● Instructions for the task
Copy exactly, and only, the lines from the one with "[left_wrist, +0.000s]" to the end of the listing; omit pictures.

** Opening Supplied data block **

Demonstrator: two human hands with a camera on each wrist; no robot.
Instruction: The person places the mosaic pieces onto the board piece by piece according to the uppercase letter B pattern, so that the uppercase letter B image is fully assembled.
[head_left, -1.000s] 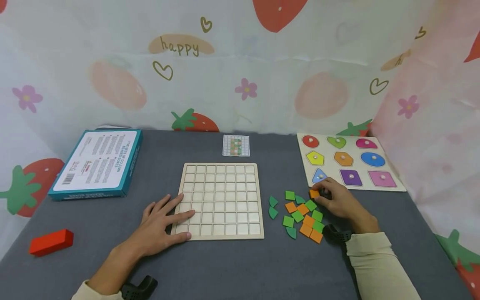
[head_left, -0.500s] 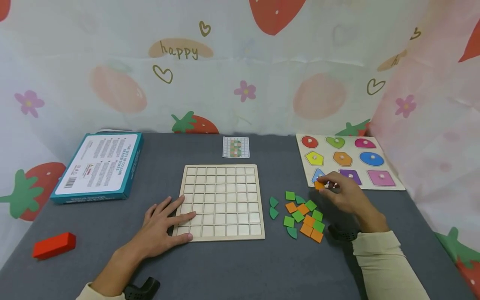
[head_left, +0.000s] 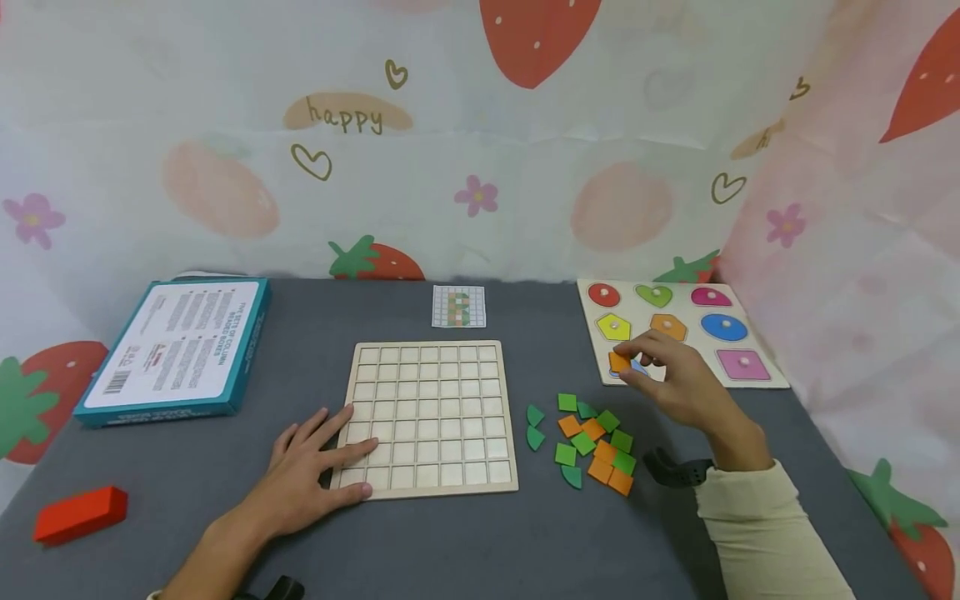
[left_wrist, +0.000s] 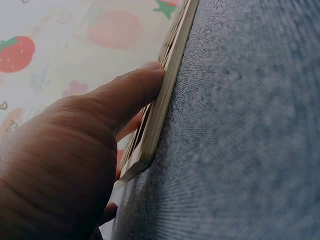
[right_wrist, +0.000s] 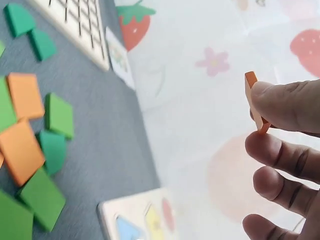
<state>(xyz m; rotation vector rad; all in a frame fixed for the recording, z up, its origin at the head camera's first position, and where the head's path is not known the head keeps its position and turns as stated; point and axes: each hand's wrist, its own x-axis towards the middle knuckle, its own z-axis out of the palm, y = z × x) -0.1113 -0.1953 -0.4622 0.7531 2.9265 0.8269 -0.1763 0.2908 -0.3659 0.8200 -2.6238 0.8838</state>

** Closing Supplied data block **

● Answer to this task
[left_wrist, +0.000s] 
[right_wrist, +0.000s] 
<state>(xyz m; rotation vector rad; all in a frame fixed for the recording, z up, its origin at the head camera's first position, and where the head's path is not known the head keeps its position and turns as stated; point and axes: each hand's wrist, its own x-axis towards the middle knuckle, its own z-axis out of the palm, y = z × x) -0.1113 -0.1953 -0.4622 0.7531 2.9265 0.8269 -0.1763 0.2908 -0.3659 0.8200 -2.6238 0.8838</state>

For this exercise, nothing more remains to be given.